I know 'this too will pass' - let's just hope it's quickly.
Tonight it has made such a difference to be back downstairs at a reasonable time, eating dinner and having grown-up conversation - not fighting with an overtired baby.

TryLikingClarity Tue 26-Jul-11 21:40:37

Currently my DS (almost 18 months) is upstairs crying his eyes out, will. not. sleep!

He used to be a great sleeper and go to bed at 7:30ish every night. Now he's staying up till almost 10pm and screaming from when we put him down - usually around 8:30pm sad sad

He sleeps great during the day, from around 2pm-4pm, and goes to sleep really easily. It's just been the past week or so at night that he's struggled.

I'm not sure if it's cuz of the sunny weather and bright nights, or if it's his teeth hurting him. All I know is, he isn't happy and we aren't either.

linspins Wed 27-Jul-11 18:44:20

Trylikingclarity, I really sympathise! Mine is upstairs now, intermittently howling. I keep thinking, 'oh, he's stopping', then its get louder. Might have to pop up for a cuddle.
It's funny how they change so fast from good sleepers to bad. Blame it on teeth!

TryLikingClarity Thu 28-Jul-11 18:21:43

I'm blaming it on the teeth, the bright nights in summertime, and the fact that at this age there are just far too many fun and interesting things for them to look at!

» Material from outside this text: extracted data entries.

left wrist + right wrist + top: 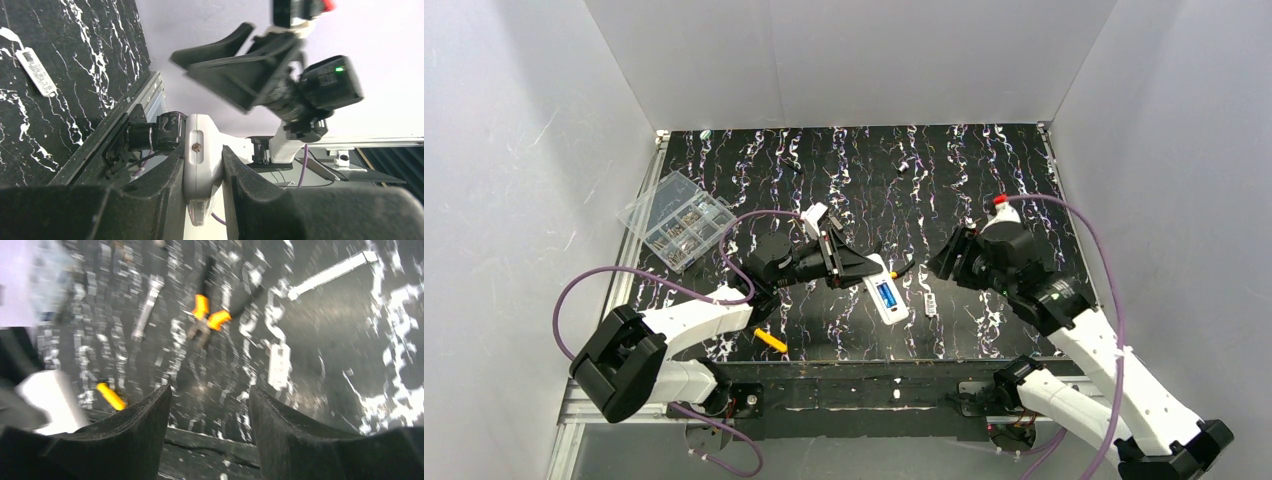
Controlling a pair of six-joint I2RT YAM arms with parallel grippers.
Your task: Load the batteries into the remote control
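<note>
My left gripper [867, 272] is shut on one end of the white remote control [887, 296], which slants down toward the table's front. A blue patch [886, 294], the batteries, shows in the remote's upward face. In the left wrist view the remote control [201, 155] stands edge-on, clamped between both fingers. My right gripper [945, 262] hovers just right of the remote, apart from it, open and empty. In its own view the right gripper [210, 396] has only tabletop between its fingers. The right gripper [235, 65] also looms large in the left wrist view.
A small white labelled piece [930, 304] lies on the black marbled table [984, 180] right of the remote. Orange-handled pliers [207, 317] and a metal tool [147, 302] lie beyond. A yellow item [771, 341] is near the front edge, a clear compartment box [678, 219] at the left.
</note>
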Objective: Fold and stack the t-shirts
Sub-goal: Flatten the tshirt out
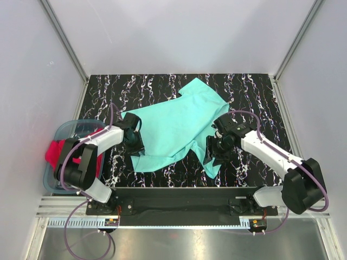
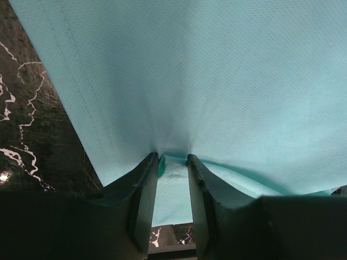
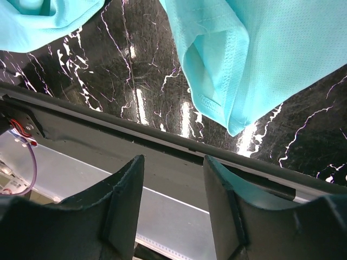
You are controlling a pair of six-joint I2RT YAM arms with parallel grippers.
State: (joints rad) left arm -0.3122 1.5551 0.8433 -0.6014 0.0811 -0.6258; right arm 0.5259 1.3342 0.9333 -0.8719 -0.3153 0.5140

As the great wise MN mantra goes, "This too shall pass...."

Flossbert Thu 28-Jul-11 23:45:29

My mum has told me (more times than i can remember) that you used to be able to get sleeping tablets from your GP for "the purgatory that is teething" For the parents, not the DCs, obv.
Not helpful, just an observation that I am putting on this thread as I listen, in gleeful anticipation of the next tooth, to my baby, almost naked in her cot cos of the heat and grinding her teeth like a good 'un,

AmberLeaf Thu 28-Jul-11 23:56:50

6pm bedtime sounds too early for a child that is napping during the day tbh.

I know its not always doable but I used to cut out the daytime nap by keeping them busy [particularly hard between 5-7pm] If I was able to keep them awake till 7pmish IME they went down easy and slept pretty much through.